Cruz's Honours Projects for 2009
This page contains a brief description of the projects I am willing to supervise
this year.
If you are interested in any of the below projects, come and I will explain more
about it.
Any other proposals in the area of interconnection networks are welcome.
A few words about my research
My main area of expertise is interconnection networks for Parallel Computers.
My main goal is to design fast networks that support the traffic produced by the parallel
nodes in the most efficient way. Thus, my works spreads into other areas such as
traffic characterization of parallel benchmarks, distributed memory systems that rely
on cache coherent protocols (also called cc-NUMA architectures) and mapping of tasks.
Most of the research is carried out using network simulators. In particular, I have
used a simple C simulator called chaosSim and a very powerful C++ simulator called
Sycosis. This latter one has been integrated into a Parallel system simulator called RSim
which emulates a parallel system. Thus, we can "execute" parallel applications such
such as the SPLASH-2 suite and the impact that the network will have on their
execution time.
Another area of interest is routing in ad-hoc mobile network
The Projects
Routing strategies for Networks on Chip (NoC)
This project explores the design of worhmole routers for a Network on chip (NoC).
Background
In 2006, Intel released the first processor to contain more than one billion transistors, and in Feruary 2008 Intel presented its quad-core Itanium, the first processor to exceed two billion transistors, at the International Solid-State Circuits Conference (ISSCC). The design of billion-transistor semiconductor chips faces demanding challenges due to huge complexity of systems and increasing design productivity gap. Network on chip (NOC) is new architecture template that helps to deal with the design of such system.
Project Domain
A NoC template divides the chip into contigous areas called regions which are physically isolated from each other but have special mechanism for communication among each other. A region of NoC will be composed of computing resources in the form of processor cores and field programmable logic blocks, distributed storage resources, programmable I/O etc. All these resources interconnected by a switching fabric, allowing any resource to communicate with any other resource. In other words a small network system replaces the system bus, in order to allow multiple resources to communicate at the same time.
NoCs can borrow concepts and techniques from traditional networks, but it will be impractical to just reuse features of classical computer networks. In particular, routing algorithms should be implemented by simple logic, and the number of data buffers should be minimal.

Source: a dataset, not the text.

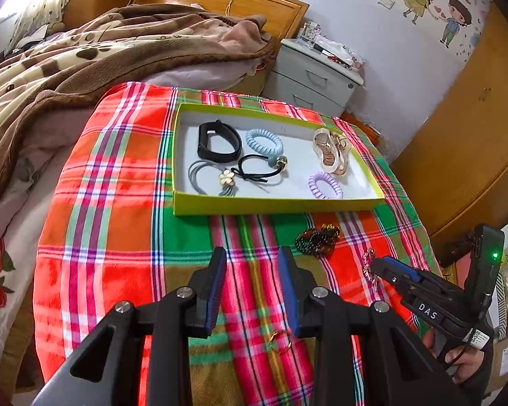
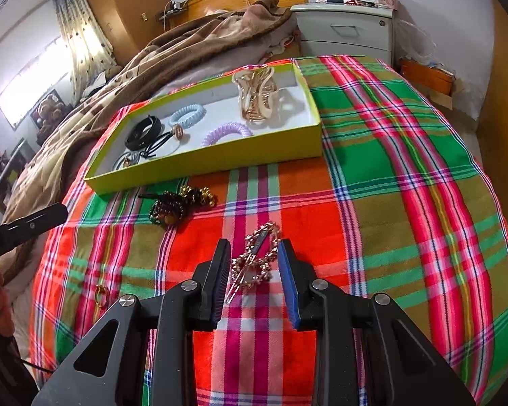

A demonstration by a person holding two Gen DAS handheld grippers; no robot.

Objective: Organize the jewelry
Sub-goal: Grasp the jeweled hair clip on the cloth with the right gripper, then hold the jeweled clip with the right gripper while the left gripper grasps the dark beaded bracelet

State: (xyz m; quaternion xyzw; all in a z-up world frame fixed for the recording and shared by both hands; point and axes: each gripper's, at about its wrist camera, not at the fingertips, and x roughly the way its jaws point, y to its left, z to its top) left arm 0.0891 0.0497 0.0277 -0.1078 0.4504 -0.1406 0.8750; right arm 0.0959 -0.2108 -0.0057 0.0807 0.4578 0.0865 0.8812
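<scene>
- Left gripper (image 1: 252, 291): jaws apart, nothing between the pads; only bare plaid cloth (image 1: 125, 223) shows in the gap.
- Gold ring (image 1: 279, 338): flat on the cloth, just below the right-hand pad of the left gripper, close to that pad; contact cannot be told.
- Right gripper (image 2: 254, 280): jaws apart, straddling the gold chain hair clip (image 2: 255, 258); a clear gap shows on the right-hand side, the left-hand pad stands just beside the clip, and no squeeze is visible.
- Hair clip: flat on the cloth, between the 2 pads of the right gripper, its far end reaching past the fingertips.
- Dark bead bracelet (image 2: 183, 204): on the cloth, ahead and left of the right gripper, between that gripper and the box; ahead and right of the left gripper.
- Yellow-green box (image 1: 274, 204): straight ahead of the left gripper, well beyond its fingertips; ahead and left of the right gripper.
- Inside the box: black band (image 1: 216, 140), blue coil hair tie (image 1: 264, 140), purple coil hair tie (image 1: 325, 185), grey hair tie with a gold flower (image 1: 216, 177), black hair tie with a round charm (image 1: 260, 167), and pale claw clip (image 1: 332, 150), the last at the end nearest the right gripper.
- Hand (image 1: 470, 365): on the handle of the right gripper, at the right edge of the left wrist view.
</scene>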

Although NoC paradigm does not dictate the topology, the regularity of topology is considered as a requirement and most of the work focuses on 2D regular topologies with a low number of nodes such a 3x3 mesh.
Goal
The goal of this project is to a comparative analysis of the routing strategies for NoC suggested in the literature with emphasis on understanding the traffic demands of the system and the limitations of each routing strategy.
Plan
Most of the routing strategies for NoC are extension of worhmole routing for 2D meshes, this the first step is to review and compare the adaptive router proposals of NoC with previous 2D interconnection network design which were also resource limited. After this review phase, network simulation will be used to evaluate performance of the best three NoC proposals under a range on synthetic patterns.
You will need to have good skills at C/C++ programming and basic system management knowledge, in order to install, test and use a range of network simulator tools.
Modelling reactive traffic for Networks on Chip (NoC)
The goal of this project is to extend synthetic traffic simulation with synthetic tasks than interact with each other via messages.
The literature review should identify a list of benchmarks programs which should be analyzed both statically and dynamically in order
to determine the kind of traffic that must be supported by the NoC.